PerspectiveCytoskeleton

Intermediate Filaments as Signaling Platforms

See allHide authors and affiliations

Science's STKE  19 Dec 2006:
Vol. 2006, Issue 366, pp. pe53
DOI: 10.1126/stke.3662006pe53

Abstract

Intermediate filaments (IFs) are cytoskeletal structures that are crucial for maintaining the structural and mechanical integrity of cells and tissues. Intriguingly, a wide range of previously unknown nonmechanical roles for the IF cytoskeleton are emerging: Recent studies have linked IFs to the integration of signals related to the determination of cell size, the regulation of cell migration and cell survival, and the buffering of the effects of stress-activated kinases. The characteristic structural features and expression patterns of the different members of this diverse family of highly abundant proteins make them well suited to act as cell- and tissue-specific modifiers and organizers of signaling.

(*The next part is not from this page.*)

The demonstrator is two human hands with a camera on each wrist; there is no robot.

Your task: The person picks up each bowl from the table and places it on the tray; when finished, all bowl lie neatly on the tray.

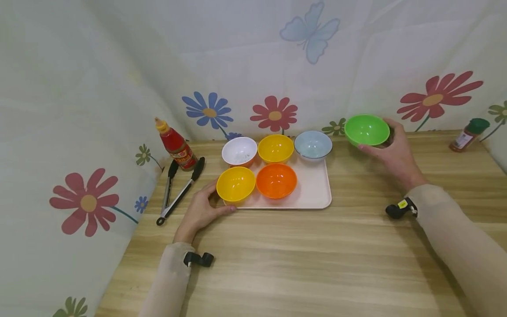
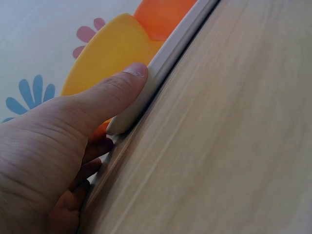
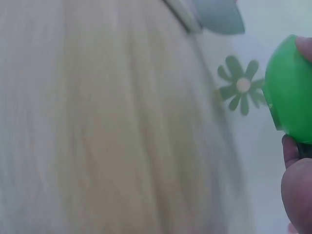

Intermediate filaments (IFs) constitute an extensive cytoskeletal network that extends from the nuclear envelope throughout the cytoplasm of eukaryotic cells. IFs are composed of more than 70 different IF proteins, which are expressed in a tissue- and differentiation state–specific manner [reviewed in (1, 2)]. IF proteins are divided into five different types based on their characteristic molecular features (Table 1): Type I to IV IF proteins form cytoplasmic IFs, whereas type V IF proteins, the lamins, constitute a filamentous network inside the nuclear membrane [for detailed review, see (1)]. Although the IF proteins share a well-conserved α-helical rod domain, which is crucial for polymer assembly, their N- and C-termini show remarkable sequence variability. These variable domains, which include a broad range of potential interaction motifs, are likely to underlie the wide-ranging biochemical and physiological properties of members of this protein family (1).

Table 1.

Classification of intermediate filaments.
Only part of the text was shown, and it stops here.